====== Supplied information ======

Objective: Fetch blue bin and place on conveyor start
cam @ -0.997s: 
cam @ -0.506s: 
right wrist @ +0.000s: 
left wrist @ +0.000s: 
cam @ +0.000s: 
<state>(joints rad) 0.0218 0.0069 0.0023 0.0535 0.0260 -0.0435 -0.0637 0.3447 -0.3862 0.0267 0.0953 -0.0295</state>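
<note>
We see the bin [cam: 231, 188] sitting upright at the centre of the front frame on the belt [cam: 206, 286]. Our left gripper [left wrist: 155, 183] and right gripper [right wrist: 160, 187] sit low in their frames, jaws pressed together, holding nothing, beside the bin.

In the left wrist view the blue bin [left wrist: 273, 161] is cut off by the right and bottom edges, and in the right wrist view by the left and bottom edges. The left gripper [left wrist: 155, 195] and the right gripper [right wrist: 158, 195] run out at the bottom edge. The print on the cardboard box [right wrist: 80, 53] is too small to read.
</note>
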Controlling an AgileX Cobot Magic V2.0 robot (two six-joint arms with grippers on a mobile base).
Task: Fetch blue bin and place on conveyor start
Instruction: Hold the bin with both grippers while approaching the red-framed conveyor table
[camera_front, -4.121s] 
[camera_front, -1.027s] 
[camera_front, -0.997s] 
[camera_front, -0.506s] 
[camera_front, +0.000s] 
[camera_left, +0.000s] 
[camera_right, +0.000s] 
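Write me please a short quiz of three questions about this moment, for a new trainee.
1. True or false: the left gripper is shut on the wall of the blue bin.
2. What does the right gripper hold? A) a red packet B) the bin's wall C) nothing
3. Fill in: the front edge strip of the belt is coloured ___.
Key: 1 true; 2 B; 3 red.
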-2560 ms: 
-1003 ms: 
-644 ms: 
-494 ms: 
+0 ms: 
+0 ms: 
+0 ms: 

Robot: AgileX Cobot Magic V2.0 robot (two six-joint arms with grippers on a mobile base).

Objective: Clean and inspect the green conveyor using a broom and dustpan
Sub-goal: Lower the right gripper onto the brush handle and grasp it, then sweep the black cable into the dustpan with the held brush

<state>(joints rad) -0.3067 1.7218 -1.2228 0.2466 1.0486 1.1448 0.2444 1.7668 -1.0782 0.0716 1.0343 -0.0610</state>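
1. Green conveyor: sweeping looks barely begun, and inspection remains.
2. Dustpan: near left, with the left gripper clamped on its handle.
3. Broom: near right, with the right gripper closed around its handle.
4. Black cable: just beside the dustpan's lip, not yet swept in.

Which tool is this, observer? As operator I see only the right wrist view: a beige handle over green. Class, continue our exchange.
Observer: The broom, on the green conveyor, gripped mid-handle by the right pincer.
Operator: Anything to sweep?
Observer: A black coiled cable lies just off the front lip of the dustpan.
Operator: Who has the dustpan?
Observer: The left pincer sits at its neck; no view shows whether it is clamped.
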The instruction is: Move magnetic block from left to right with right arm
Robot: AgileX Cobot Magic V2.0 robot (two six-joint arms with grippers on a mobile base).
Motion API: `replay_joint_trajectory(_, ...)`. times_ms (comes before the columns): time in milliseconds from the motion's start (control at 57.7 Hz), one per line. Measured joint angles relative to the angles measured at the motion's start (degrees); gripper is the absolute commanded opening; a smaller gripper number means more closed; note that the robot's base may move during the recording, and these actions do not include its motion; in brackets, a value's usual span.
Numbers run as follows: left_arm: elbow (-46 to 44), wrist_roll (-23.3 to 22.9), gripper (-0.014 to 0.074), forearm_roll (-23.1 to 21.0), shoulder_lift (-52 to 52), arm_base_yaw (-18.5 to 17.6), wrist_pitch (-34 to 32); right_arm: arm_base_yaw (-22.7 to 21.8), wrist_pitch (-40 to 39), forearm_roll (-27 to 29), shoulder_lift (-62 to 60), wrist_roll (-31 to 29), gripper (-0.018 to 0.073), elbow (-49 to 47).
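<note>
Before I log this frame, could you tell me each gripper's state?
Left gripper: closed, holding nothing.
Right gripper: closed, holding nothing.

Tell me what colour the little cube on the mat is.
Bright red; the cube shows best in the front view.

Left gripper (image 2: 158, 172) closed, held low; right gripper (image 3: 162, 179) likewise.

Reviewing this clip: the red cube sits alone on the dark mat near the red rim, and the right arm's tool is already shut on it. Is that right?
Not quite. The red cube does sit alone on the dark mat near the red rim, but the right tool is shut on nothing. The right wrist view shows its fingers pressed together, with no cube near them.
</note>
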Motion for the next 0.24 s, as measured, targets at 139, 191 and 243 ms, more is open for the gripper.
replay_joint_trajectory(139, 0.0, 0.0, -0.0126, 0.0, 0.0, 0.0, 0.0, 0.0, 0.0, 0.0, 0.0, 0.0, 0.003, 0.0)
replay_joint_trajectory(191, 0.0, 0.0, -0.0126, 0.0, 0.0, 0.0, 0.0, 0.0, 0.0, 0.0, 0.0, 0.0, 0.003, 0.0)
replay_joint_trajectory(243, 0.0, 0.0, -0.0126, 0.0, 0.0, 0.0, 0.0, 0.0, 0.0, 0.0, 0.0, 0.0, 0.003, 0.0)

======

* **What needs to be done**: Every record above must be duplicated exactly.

* **Expected output**:
Objective: Fetch blue bin and place on conveyor start
cam @ -0.997s: 
cam @ -0.506s: 
right wrist @ +0.000s: 
left wrist @ +0.000s: 
cam @ +0.000s: 
<state>(joints rad) 0.0218 0.0069 0.0023 0.0535 0.0260 -0.0435 -0.0637 0.3447 -0.3862 0.0267 0.0953 -0.0295</state>
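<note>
We see the bin [cam: 231, 188] sitting upright at the centre of the front frame on the belt [cam: 206, 286]. Our left gripper [left wrist: 155, 183] and right gripper [right wrist: 160, 187] sit low in their frames, jaws pressed together, holding nothing, beside the bin.

In the left wrist view the blue bin [left wrist: 273, 161] is cut off by the right and bottom edges, and in the right wrist view by the left and bottom edges. The left gripper [left wrist: 155, 195] and the right gripper [right wrist: 158, 195] run out at the bottom edge. The print on the cardboard box [right wrist: 80, 53] is too small to read.
</note>
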Controlling an AgileX Cobot Magic V2.0 robot (two six-joint arms with grippers on a mobile base).
Task: Fetch blue bin and place on conveyor start
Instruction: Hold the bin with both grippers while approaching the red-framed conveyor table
[camera_front, -4.121s] 
[camera_front, -1.027s] 
[camera_front, -0.997s] 
[camera_front, -0.506s] 
[camera_front, +0.000s] 
[camera_left, +0.000s] 
[camera_right, +0.000s] 
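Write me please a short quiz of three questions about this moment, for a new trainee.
1. True or false: the left gripper is shut on the wall of the blue bin.
2. What does the right gripper hold? A) a red packet B) the bin's wall C) nothing
3. Fill in: the front edge strip of the belt is coloured ___.
Key: 1 true; 2 B; 3 red.
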-2560 ms: 
-1003 ms: 
-644 ms: 
-494 ms: 
+0 ms: 
+0 ms: 
+0 ms: 

Robot: AgileX Cobot Magic V2.0 robot (two six-joint arms with grippers on a mobile base).

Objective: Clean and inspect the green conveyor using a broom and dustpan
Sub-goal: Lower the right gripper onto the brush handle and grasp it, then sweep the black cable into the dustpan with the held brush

<state>(joints rad) -0.3067 1.7218 -1.2228 0.2466 1.0486 1.1448 0.2444 1.7668 -1.0782 0.0716 1.0343 -0.0610</state>
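1. Green conveyor: sweeping looks barely begun, and inspection remains.
2. Dustpan: near left, with the left gripper clamped on its handle.
3. Broom: near right, with the right gripper closed around its handle.
4. Black cable: just beside the dustpan's lip, not yet swept in.

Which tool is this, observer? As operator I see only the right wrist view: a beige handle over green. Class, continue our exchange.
Observer: The broom, on the green conveyor, gripped mid-handle by the right pincer.
Operator: Anything to sweep?
Observer: A black coiled cable lies just off the front lip of the dustpan.
Operator: Who has the dustpan?
Observer: The left pincer sits at its neck; no view shows whether it is clamped.
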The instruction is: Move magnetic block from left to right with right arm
Robot: AgileX Cobot Magic V2.0 robot (two six-joint arms with grippers on a mobile base).
Motion API: `replay_joint_trajectory(_, ...)`. times_ms (comes before the columns): time in milliseconds from the motion's start (control at 57.7 Hz), one per line. Measured joint angles relative to the angles measured at the motion's start (degrees); gripper is the absolute commanded opening; a smaller gripper number means more closed; note that the robot's base may move during the recording, and these actions do not include its motion; in brackets, a value's usual span.
Numbers run as follows: left_arm: elbow (-46 to 44), wrist_roll (-23.3 to 22.9), gripper (-0.014 to 0.074), forearm_roll (-23.1 to 21.0), shoulder_lift (-52 to 52), arm_base_yaw (-18.5 to 17.6), wrist_pitch (-34 to 32); right_arm: arm_base_yaw (-22.7 to 21.8), wrist_pitch (-40 to 39), forearm_roll (-27 to 29), shoulder_lift (-62 to 60), wrist_roll (-31 to 29), gripper (-0.018 to 0.073), elbow (-49 to 47).
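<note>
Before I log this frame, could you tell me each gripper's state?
Left gripper: closed, holding nothing.
Right gripper: closed, holding nothing.

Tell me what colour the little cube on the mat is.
Bright red; the cube shows best in the front view.

Left gripper (image 2: 158, 172) closed, held low; right gripper (image 3: 162, 179) likewise.

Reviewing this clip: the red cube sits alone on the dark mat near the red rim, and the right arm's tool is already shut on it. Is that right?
Not quite. The red cube does sit alone on the dark mat near the red rim, but the right tool is shut on nothing. The right wrist view shows its fingers pressed together, with no cube near them.
</note>
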Motion for the next 0.24 s, as measured, targets at 139, 191 and 243 ms, more is open for the gripper.
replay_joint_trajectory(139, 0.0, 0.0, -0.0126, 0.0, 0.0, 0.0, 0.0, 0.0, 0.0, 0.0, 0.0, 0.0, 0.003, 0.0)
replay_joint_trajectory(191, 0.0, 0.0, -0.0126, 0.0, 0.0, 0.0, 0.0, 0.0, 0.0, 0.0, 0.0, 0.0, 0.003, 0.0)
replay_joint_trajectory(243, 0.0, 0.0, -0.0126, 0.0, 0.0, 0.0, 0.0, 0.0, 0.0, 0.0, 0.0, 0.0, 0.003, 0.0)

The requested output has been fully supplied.